Believers in the Midst

Another key New Testament theme is believers living in the midst of the world as witnesses to Christ’s love and truth. For instance:

“You are the light of the world … Let your light so shine before men, that they may see your good works and glorify your Father in heaven” (Matthew 5:14,16 NKJV).

Positioned in the midst of darkness, believers are called to reflect God’s light through good works.

And Paul tells the Philippians:

“Do all things without complaining and disputing, that you may become blameless and harmless, children of God without fault in the midst of a crooked and perverse generation, among whom you shine as lights in the world” (Philippians 2:14-15 NKJV, emphasis added).

Here, living in the midst of sinfulness highlights the need for believers to shine brightly and purely as a witness.

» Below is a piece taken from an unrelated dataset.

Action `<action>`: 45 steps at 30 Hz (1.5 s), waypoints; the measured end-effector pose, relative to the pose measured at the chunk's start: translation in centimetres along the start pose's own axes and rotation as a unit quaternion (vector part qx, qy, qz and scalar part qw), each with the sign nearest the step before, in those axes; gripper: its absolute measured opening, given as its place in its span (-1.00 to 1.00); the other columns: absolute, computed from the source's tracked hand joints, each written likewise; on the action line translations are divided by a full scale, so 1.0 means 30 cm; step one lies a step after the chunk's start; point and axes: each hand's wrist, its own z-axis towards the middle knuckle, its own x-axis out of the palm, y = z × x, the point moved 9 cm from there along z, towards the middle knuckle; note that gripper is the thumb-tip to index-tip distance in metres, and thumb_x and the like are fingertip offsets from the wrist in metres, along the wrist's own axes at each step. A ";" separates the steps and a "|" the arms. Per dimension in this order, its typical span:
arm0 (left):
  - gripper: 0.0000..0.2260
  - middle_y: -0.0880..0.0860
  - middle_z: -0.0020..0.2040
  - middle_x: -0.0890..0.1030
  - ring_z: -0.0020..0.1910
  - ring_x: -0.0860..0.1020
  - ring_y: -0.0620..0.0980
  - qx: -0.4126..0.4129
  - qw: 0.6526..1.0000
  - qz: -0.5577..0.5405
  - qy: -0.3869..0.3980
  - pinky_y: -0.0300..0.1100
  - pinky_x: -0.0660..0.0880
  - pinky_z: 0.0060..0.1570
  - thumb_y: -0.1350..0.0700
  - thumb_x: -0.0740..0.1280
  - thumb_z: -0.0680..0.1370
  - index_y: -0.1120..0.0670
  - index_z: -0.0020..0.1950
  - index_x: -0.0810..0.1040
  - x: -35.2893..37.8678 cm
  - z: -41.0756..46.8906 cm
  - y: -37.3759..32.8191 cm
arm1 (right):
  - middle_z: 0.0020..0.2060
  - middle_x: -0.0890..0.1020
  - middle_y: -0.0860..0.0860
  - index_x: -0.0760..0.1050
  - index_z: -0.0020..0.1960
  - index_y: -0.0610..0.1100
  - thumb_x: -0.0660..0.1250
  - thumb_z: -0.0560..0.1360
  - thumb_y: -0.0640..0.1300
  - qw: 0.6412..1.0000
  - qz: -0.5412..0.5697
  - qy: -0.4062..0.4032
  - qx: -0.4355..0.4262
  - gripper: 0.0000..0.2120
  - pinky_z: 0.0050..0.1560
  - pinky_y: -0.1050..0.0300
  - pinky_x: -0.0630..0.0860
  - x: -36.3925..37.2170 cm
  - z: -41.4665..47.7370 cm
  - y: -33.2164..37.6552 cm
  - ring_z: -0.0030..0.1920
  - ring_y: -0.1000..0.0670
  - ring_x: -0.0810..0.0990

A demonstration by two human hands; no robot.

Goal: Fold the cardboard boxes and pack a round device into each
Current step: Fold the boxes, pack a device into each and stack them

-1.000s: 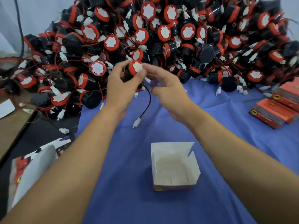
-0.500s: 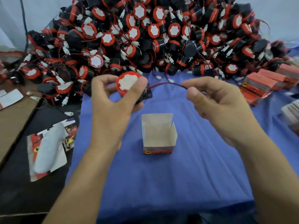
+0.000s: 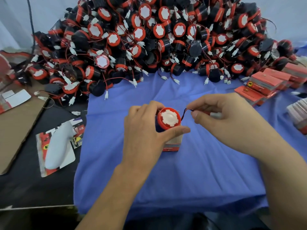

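Note:
My left hand (image 3: 144,130) grips a round device (image 3: 168,118) with a red rim, white face and black body, holding it just over the open cardboard box (image 3: 172,145), which stands on the blue cloth (image 3: 182,171). The hand and device hide most of the box; only its lower front wall shows. My right hand (image 3: 222,118) pinches the device's red and black wire (image 3: 186,112) to the right of the device.
A large heap of round devices (image 3: 149,44) with wires and white plugs fills the back. Stacks of flat red boxes (image 3: 265,83) lie at the right. Flat unfolded box blanks (image 3: 56,146) lie on the dark surface at the left, beside brown cardboard (image 3: 15,123).
Both hands have come down and toward me from the heap. The device now sits over the box opening, and my right hand has drawn in close, still pinching the wire.

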 end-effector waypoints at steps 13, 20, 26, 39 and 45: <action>-0.50 -0.19 0.18 0.58 0.34 0.25 0.01 0.001 0.967 0.227 0.118 -0.08 0.26 0.22 -0.41 0.35 0.47 -0.07 0.19 0.48 0.064 -0.003 0.045 | -0.23 0.63 0.11 0.50 -0.07 0.00 0.32 0.57 -0.16 0.984 -0.170 -0.016 0.043 -0.92 -0.11 -0.01 0.58 0.096 0.028 -0.026 -0.08 0.00 0.59; -0.47 -0.15 0.10 0.54 0.29 0.24 0.05 -0.004 0.930 0.317 0.185 -0.08 0.22 0.16 -0.48 0.19 0.48 -0.10 0.16 0.55 0.089 0.003 0.043 | -0.15 0.58 0.09 0.61 -0.09 -0.04 0.31 0.53 -0.20 0.989 -0.144 0.002 0.016 -0.88 -0.20 0.37 0.45 0.142 0.064 0.039 -0.16 0.14 0.50; -0.30 -0.19 0.21 0.54 0.39 0.21 0.06 -0.033 0.921 0.312 0.230 -0.07 0.21 0.23 -0.50 0.03 0.36 -0.07 0.28 0.41 0.100 -0.011 0.052 | -0.18 0.66 -0.02 0.41 0.03 -0.02 0.28 0.57 -0.24 0.994 -0.110 0.016 -0.012 -0.86 -0.16 -0.18 0.59 0.210 0.090 0.038 -0.14 -0.13 0.61; -0.94 -0.07 -0.11 0.60 0.10 0.46 0.15 0.017 0.951 0.291 0.098 -0.09 0.25 -0.12 0.04 0.43 0.58 -0.03 -0.09 0.68 0.082 -0.048 0.052 | -0.15 0.58 -0.04 0.52 0.04 -0.03 0.30 0.57 -0.19 0.984 -0.166 0.044 -0.044 -0.90 0.04 -0.02 0.49 0.285 0.130 -0.031 0.03 -0.06 0.46; -0.87 -0.16 0.03 0.64 0.16 0.48 0.14 0.036 0.959 0.260 0.103 -0.09 0.33 -0.03 0.11 0.51 0.53 -0.10 0.03 0.72 0.070 -0.055 0.087 | -0.25 0.53 0.02 0.45 0.03 -0.11 0.27 0.60 -0.16 0.970 -0.219 -0.003 -0.106 -0.96 0.07 -0.06 0.38 0.278 0.125 -0.007 -0.05 -0.10 0.45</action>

Significance and Implications

What are some key implications from how “midst” is used in Scripture? Here are some takeaways:

  • God profoundly desires to be present and move in the midst of His people, unrestricted by buildings or religious regulations. This speaks to His loving lordship, faithfulness, and desire for relationship with us.
  • When God or Jesus are in the midst, this highlights their centrality, prominence and divinity – they are intricately involved, not passive or remote.
  • Events situated in the “midst” take on enhanced sacredness, prominence, and impact – from holy feasts to the Transfiguration.
  • Believers have the sober responsibility of living in the midst of a fallen world as light-bearers and ambassadors of God’s love.
  • “Midst” implies direct connection, proximity, and prominence – not being isolated or peripheral. This reinforces the need for relationship and wholehearted commitment to God.

In summary, the recurring theme of “in the midst” powerfully communicates God’s passionate desire for presence, relationship, and prominence among His people – from the Old Testament through the New. As believers, may we live fully in the midst of God’s transforming love!